Extracted data entries:
= Beginning of Section =
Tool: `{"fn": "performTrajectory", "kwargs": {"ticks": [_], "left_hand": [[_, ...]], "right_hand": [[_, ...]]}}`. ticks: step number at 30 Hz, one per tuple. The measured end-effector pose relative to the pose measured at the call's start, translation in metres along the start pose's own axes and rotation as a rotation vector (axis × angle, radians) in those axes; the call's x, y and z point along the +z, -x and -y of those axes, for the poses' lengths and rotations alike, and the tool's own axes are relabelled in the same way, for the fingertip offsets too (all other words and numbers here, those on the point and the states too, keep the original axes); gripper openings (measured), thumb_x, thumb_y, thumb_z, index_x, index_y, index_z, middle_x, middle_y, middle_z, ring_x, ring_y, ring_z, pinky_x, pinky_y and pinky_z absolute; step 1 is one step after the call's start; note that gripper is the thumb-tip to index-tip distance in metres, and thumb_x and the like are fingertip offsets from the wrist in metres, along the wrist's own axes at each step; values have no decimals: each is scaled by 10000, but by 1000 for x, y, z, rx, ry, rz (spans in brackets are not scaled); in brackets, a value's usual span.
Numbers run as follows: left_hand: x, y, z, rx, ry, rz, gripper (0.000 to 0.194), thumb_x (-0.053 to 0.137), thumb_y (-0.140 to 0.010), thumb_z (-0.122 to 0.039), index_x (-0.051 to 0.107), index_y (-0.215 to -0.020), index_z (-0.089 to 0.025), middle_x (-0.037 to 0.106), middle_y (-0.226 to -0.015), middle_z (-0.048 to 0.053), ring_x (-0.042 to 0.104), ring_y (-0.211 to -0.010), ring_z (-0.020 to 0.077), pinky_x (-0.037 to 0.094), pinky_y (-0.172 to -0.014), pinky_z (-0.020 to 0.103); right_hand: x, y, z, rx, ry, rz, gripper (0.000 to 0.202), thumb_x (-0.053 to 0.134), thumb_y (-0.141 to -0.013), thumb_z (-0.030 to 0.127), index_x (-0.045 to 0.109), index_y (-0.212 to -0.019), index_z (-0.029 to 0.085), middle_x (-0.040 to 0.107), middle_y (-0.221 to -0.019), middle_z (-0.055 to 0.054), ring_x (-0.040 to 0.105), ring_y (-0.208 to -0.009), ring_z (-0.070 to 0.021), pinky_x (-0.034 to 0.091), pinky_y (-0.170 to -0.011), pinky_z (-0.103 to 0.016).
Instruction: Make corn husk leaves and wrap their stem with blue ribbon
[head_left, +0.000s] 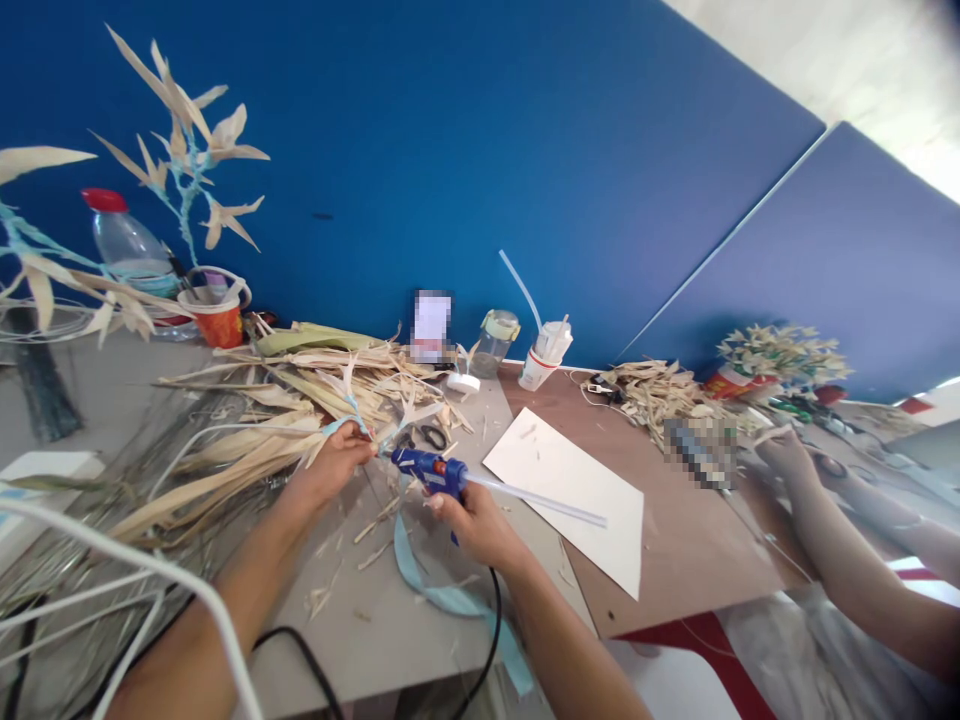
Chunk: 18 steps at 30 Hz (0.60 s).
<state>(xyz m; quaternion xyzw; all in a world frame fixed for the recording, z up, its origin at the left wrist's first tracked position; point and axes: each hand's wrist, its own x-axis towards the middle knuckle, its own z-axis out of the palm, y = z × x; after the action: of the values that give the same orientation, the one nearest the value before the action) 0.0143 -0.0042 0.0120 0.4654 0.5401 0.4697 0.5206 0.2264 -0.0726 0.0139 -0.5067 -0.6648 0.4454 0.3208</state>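
Observation:
My right hand (476, 522) grips a blue glue gun (431, 470) with a long clear glue stick (540, 500) out of its back. The gun's nozzle points left, close to the fingertips of my left hand (341, 462). Those fingers pinch a small stem wrapped in light blue tape (351, 405), with pale husk leaves on it. From near the nozzle, a light blue ribbon (442, 597) hangs down over the table's front edge. Black scissors (431, 436) lie just behind the gun.
Dried husks (300, 385) cover the table's left. A white board (574, 500) lies right of centre. Behind stand a phone (431, 325), a jar (495, 343) and a cup (541, 365). Leafy stems rise at left. Another person's arms (840, 545) are at right.

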Motion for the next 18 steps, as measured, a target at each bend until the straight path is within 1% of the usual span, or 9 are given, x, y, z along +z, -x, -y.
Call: {"fn": "performTrajectory", "kwargs": {"ticks": [2,5,8,12,18], "left_hand": [[0,0,-1,5,-3,-7,223,665,-496,-298,529,-647,-204,546,-537,-34,481,-549,152,340,-574,277],[-1,1,-1,7,-7,0,213,655,-501,-292,524,-644,-205,537,-530,-35,470,-543,149,335,-573,279],[-1,0,2,28,-1,16,188,645,-515,-275,524,-641,-204,523,-528,-36,457,-537,145,328,-571,277],[0,-1,7,34,-6,31,185,653,-536,-278,534,-654,-201,539,-560,-26,470,-552,148,328,-568,277],[0,-1,2,25,4,25,224,660,-515,-297,531,-667,-193,549,-544,-30,473,-549,144,342,-582,279]], "right_hand": [[-1,0,2,19,6,4,341,492,-830,476,601,-810,153,449,-617,16,361,-573,-114,296,-526,-245],[-3,1,4,8,-28,2,348,478,-835,475,590,-789,148,441,-616,16,362,-572,-111,294,-522,-243],[-3,1,4,0,-67,1,317,487,-833,453,587,-813,152,449,-626,16,376,-578,-108,292,-512,-234],[-2,0,3,13,-89,11,288,492,-828,434,567,-775,160,446,-621,21,368,-555,-98,286,-501,-228],[-2,-1,5,-7,-43,12,279,484,-827,433,553,-797,164,436,-627,25,370,-573,-101,290,-516,-229]]}}
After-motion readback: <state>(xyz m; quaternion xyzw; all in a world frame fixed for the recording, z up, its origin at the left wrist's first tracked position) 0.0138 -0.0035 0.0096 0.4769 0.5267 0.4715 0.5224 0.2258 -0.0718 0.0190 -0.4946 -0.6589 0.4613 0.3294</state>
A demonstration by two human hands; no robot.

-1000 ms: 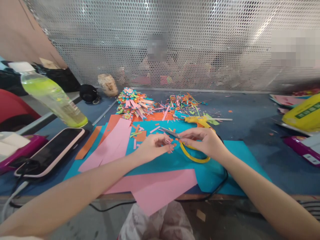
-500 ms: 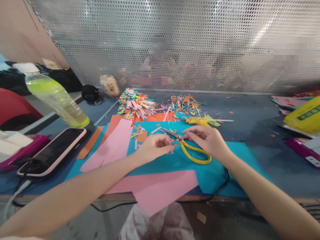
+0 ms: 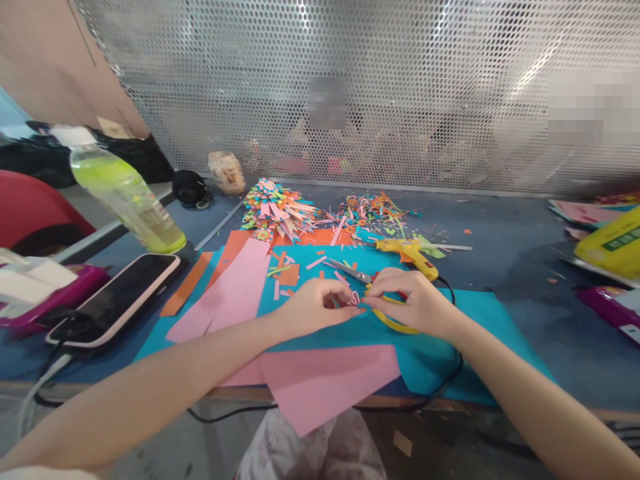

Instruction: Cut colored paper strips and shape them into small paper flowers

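Note:
Pinched in my left hand [image 3: 323, 305] is a small paper flower [image 3: 356, 297], with pink strip loops and a bit of blue showing. My right hand [image 3: 413, 299] meets it from the other side, thumb and finger pressed together at its edge; the fingers hide most of it. Scissors [image 3: 400, 325] with yellow handles lie partly under my right hand, blades pointing away to the left. Just behind that hand lies a yellow glue gun [image 3: 407, 251]. Short paper strips [image 3: 287, 273] are scattered on the blue sheet [image 3: 310, 337] beneath.
Pink paper [image 3: 330, 377] overhangs the table's front edge. A pile of paper flowers [image 3: 275, 207] and a heap of paper scraps [image 3: 375, 210] lie behind. To the left are a phone [image 3: 117, 297] and a bottle [image 3: 127, 193]. A black cord [image 3: 445, 383] crosses on the right.
My right hand has moved left and down from above the scissors to the flower, its fingertips now closing there. My left hand has shifted slightly right and down with the flower.

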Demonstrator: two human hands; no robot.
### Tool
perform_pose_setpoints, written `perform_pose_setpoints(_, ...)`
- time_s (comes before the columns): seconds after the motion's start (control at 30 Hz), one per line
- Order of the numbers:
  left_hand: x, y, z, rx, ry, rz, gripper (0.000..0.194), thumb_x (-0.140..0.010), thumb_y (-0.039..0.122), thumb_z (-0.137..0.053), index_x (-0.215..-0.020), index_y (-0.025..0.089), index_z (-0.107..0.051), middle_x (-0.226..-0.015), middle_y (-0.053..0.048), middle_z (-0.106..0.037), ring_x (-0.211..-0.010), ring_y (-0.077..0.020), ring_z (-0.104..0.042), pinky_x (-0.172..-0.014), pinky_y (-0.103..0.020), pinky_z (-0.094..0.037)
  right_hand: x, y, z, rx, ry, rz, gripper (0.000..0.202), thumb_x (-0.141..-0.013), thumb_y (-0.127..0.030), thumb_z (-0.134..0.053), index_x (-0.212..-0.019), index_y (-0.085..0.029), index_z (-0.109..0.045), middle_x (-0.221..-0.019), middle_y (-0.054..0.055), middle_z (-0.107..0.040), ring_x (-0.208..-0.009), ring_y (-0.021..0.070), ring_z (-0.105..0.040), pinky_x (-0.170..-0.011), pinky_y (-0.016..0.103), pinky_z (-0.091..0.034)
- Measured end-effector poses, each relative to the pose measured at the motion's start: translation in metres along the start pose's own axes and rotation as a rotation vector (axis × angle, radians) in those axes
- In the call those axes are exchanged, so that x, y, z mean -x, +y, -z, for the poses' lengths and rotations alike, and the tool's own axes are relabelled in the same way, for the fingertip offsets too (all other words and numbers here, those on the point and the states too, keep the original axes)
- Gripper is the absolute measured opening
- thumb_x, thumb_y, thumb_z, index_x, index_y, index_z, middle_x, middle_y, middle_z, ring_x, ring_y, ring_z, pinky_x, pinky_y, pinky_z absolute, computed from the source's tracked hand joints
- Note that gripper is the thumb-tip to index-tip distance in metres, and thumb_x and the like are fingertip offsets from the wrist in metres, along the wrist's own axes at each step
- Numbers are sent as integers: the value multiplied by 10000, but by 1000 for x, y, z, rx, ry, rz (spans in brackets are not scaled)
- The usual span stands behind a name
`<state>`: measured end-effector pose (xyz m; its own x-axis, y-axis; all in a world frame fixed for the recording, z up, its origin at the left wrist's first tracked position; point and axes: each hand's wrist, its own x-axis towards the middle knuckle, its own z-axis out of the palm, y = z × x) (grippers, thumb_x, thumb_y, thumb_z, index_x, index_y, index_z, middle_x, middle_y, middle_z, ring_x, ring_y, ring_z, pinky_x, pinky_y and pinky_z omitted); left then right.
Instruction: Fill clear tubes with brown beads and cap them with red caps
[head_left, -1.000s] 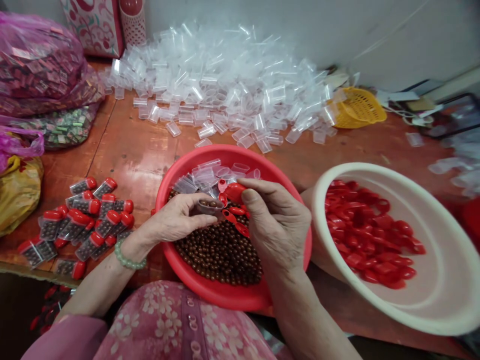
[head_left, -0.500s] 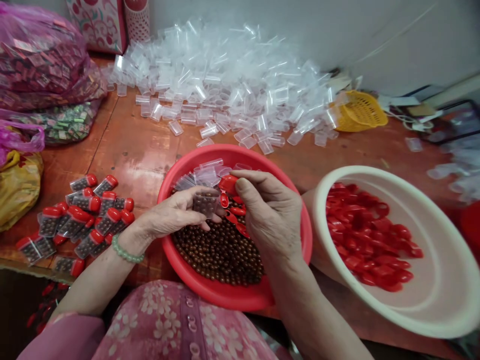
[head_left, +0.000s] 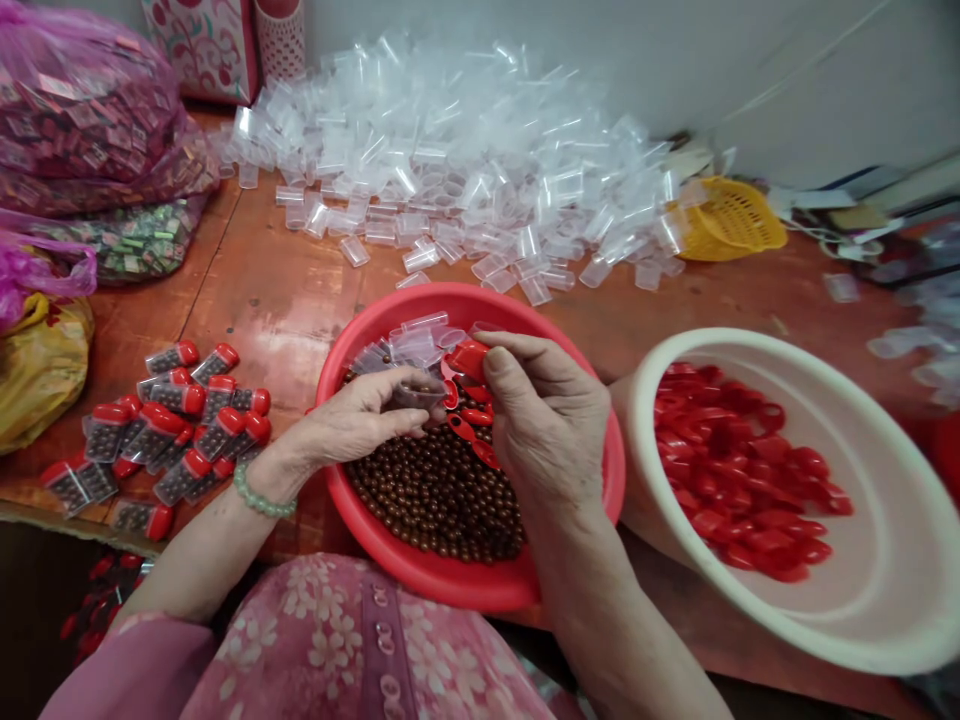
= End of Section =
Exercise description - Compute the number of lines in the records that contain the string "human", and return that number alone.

Answer area - 2